How this skill works

The code uses Bio.SeqIO to parse FASTQ records and accesses quality values via record.letter_annotations['phred_quality']. It demonstrates common operations: average and per-position summaries, filters by mean or minimum score, end- and sliding-window trimming, and encoding detection/conversion. Examples assume modern Biopython (tested with 1.83+) but include guidance to inspect your installed API if signatures differ.

When to use it

  • Evaluate overall read quality before alignment or assembly
  • Filter reads with low mean quality or any low-quality base
  • Trim low-quality tails or apply sliding-window trimming
  • Generate per-position quality profiles to detect systematic drops
  • Convert FASTQ files between legacy encodings (Solexa/Illumina)

Best practices

  • Verify Biopython and Python versions and adapt calls if APIs differ
  • Sample quality encodings before assuming Phred+33 to avoid mis-decoding scores
  • Use conservative thresholds first; check how many reads are discarded before tightening cutoffs
  • Combine base-level filters (remove Ns, minimum base quality) with read-level filters for cleaner output
  • Write filtered/trimmed records to new files to preserve originals for audit

Example use cases

  • Compute mean/median quality across a run to decide sequencing batch quality
  • Filter reads with mean quality >= 25 and write to filtered.fastq for downstream alignment
  • Trim 3' low-quality bases or apply sliding-window trim to maximize usable read length
  • Produce per-position mean quality to visualize read-end degradation and inform trimming parameters
  • Detect FASTQ encoding and convert old Illumina/Solexa files to standard Phred+33 format

FAQ

What if record.letter_annotations['phred_quality'] raises KeyError?

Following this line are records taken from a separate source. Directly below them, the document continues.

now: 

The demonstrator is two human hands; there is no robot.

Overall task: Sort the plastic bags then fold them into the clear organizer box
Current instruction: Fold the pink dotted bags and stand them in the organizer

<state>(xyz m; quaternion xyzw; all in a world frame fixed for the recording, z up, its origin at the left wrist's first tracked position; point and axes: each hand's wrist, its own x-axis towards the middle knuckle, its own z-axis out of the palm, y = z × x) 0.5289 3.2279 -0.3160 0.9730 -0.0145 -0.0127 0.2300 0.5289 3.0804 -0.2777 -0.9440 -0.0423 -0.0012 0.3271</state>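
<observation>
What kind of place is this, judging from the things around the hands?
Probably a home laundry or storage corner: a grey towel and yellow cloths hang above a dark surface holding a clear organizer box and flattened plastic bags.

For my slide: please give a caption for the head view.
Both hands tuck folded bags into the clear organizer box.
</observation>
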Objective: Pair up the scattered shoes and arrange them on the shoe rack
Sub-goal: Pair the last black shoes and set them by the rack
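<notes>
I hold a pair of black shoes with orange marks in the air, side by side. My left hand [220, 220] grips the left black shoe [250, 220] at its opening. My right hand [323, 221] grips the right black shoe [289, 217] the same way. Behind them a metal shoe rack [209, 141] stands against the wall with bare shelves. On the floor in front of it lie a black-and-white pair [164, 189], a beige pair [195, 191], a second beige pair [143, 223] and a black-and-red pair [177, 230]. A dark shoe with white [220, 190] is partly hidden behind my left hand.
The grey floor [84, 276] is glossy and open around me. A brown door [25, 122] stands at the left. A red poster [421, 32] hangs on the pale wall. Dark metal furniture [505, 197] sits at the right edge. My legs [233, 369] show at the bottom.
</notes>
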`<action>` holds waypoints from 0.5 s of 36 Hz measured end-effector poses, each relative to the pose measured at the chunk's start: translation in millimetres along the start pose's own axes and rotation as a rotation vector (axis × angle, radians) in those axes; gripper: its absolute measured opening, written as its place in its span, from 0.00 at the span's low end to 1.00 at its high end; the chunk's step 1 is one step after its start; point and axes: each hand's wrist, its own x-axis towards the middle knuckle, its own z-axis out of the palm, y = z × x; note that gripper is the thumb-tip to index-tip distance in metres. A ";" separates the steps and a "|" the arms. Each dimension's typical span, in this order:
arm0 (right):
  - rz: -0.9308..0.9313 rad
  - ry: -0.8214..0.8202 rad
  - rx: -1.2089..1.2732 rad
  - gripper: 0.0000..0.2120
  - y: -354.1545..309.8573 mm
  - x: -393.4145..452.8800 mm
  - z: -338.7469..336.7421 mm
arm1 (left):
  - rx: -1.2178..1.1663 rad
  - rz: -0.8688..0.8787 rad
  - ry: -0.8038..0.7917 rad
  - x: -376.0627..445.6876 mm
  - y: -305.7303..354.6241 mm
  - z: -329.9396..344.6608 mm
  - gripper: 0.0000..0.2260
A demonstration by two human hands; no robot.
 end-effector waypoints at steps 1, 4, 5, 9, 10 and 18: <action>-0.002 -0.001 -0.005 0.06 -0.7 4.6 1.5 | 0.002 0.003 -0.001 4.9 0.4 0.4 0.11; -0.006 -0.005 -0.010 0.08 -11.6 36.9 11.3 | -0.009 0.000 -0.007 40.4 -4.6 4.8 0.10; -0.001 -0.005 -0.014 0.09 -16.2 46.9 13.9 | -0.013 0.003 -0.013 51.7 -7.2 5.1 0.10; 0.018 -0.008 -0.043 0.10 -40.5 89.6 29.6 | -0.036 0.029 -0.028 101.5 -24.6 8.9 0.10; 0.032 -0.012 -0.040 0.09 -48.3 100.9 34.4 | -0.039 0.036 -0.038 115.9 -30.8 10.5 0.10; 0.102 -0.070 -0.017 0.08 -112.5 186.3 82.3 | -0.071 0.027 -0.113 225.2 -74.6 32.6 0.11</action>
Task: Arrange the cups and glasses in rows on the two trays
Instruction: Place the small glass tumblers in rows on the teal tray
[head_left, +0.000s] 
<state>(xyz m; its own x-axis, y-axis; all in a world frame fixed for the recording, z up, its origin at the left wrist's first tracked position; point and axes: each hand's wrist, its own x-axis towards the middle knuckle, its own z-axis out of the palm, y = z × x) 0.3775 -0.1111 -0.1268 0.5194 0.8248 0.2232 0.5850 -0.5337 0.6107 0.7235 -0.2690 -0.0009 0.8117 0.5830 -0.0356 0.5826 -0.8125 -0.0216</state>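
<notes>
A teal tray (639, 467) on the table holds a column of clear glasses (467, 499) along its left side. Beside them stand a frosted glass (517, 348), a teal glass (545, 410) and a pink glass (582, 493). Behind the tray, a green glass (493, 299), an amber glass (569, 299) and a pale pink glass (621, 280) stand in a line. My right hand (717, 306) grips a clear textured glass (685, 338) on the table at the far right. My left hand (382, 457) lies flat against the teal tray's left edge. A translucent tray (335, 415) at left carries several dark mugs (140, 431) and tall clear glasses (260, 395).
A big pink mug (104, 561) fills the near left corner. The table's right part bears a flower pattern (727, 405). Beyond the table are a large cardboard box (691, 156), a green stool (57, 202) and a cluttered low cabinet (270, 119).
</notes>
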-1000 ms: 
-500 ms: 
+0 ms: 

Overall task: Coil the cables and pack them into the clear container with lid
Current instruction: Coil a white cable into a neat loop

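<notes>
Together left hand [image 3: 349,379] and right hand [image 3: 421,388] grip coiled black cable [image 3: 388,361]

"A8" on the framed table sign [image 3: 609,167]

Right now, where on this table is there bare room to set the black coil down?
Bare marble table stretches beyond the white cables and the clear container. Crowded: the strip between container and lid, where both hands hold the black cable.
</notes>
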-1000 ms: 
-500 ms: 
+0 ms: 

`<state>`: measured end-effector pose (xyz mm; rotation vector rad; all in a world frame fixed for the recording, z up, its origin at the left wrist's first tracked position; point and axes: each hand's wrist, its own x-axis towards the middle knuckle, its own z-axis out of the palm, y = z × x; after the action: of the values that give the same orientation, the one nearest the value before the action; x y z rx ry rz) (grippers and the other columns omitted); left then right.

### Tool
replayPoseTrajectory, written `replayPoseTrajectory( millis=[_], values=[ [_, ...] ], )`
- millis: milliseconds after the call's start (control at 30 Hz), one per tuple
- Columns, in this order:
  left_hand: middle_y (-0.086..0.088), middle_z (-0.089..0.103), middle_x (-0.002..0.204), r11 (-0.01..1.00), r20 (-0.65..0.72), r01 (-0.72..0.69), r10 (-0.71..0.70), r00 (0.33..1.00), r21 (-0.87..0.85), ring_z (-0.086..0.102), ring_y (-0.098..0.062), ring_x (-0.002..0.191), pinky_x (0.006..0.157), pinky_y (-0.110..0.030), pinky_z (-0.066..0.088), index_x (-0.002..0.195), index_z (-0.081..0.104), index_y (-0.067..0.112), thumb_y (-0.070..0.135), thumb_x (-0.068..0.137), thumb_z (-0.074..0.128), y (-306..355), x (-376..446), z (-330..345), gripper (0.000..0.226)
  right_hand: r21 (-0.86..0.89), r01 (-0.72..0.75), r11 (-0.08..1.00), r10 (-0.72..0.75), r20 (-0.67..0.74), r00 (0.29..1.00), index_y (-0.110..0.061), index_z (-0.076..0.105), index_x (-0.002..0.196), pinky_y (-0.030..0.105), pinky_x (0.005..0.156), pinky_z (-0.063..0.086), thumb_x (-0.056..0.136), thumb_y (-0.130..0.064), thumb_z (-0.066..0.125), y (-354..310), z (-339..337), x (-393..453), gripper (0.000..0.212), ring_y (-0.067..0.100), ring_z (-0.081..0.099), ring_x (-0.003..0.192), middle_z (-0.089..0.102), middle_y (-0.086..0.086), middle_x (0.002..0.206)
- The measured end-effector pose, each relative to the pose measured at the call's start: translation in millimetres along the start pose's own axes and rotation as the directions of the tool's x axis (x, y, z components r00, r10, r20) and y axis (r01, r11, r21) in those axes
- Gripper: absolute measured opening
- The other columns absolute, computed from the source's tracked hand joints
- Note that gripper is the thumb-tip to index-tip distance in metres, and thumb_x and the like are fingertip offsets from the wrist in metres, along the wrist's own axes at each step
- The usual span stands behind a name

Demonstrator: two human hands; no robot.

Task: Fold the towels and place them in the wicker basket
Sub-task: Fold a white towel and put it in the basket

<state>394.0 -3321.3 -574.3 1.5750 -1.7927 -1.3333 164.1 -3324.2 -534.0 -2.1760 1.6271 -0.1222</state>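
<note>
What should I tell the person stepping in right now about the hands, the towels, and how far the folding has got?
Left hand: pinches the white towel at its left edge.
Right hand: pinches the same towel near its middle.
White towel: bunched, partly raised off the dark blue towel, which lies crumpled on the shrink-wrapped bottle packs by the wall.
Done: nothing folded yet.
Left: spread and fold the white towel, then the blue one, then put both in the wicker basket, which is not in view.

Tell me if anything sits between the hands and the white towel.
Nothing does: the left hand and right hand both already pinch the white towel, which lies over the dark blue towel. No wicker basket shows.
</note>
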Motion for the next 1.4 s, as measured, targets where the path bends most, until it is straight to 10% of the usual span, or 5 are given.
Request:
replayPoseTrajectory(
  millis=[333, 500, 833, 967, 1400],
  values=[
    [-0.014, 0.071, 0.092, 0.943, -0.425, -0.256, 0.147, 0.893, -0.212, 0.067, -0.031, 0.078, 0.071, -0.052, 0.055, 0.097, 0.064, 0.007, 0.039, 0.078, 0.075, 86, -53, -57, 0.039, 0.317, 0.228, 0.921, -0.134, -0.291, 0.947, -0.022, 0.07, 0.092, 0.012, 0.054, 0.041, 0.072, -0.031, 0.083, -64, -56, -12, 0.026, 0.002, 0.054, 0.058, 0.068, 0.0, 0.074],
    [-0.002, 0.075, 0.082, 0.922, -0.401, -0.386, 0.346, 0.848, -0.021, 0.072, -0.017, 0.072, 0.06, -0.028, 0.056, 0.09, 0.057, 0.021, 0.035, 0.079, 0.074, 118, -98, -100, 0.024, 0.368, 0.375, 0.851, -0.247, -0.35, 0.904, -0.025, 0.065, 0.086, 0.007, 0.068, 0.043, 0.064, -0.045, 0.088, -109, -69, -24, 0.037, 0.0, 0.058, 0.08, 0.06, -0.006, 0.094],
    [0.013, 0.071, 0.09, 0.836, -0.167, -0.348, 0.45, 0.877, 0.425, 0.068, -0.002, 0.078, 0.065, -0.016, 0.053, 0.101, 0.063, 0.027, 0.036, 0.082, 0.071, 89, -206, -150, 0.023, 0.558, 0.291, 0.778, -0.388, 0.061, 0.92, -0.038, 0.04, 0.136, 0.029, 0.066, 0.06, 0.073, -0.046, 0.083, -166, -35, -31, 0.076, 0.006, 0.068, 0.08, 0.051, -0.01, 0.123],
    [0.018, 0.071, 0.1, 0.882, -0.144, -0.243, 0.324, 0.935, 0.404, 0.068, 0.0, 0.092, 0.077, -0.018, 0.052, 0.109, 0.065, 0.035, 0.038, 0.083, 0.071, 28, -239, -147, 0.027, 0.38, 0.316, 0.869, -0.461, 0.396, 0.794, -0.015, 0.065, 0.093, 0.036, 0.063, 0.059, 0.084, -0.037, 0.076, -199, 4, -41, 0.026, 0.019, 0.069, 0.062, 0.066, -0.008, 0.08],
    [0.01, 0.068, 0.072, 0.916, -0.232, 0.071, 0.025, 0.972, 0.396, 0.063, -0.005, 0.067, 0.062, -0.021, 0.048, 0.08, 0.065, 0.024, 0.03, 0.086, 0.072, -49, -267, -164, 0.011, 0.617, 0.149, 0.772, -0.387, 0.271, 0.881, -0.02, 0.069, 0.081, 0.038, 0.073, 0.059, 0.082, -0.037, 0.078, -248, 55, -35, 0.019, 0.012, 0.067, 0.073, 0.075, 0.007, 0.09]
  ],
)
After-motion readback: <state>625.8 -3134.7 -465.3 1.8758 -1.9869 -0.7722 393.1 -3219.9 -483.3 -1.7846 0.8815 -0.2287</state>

The file may not be parsed with the correct format. Try alternate format strings (e.g., 'fastq-illumina' or 'fastq-solexa') or inspect the raw file to confirm it is FASTQ.

How do I choose trimming thresholds?

Start with common cutoffs (min base Q20, mean Q25), run on a sample, and inspect how many reads are trimmed or dropped. Adjust to balance data retention vs. error rate.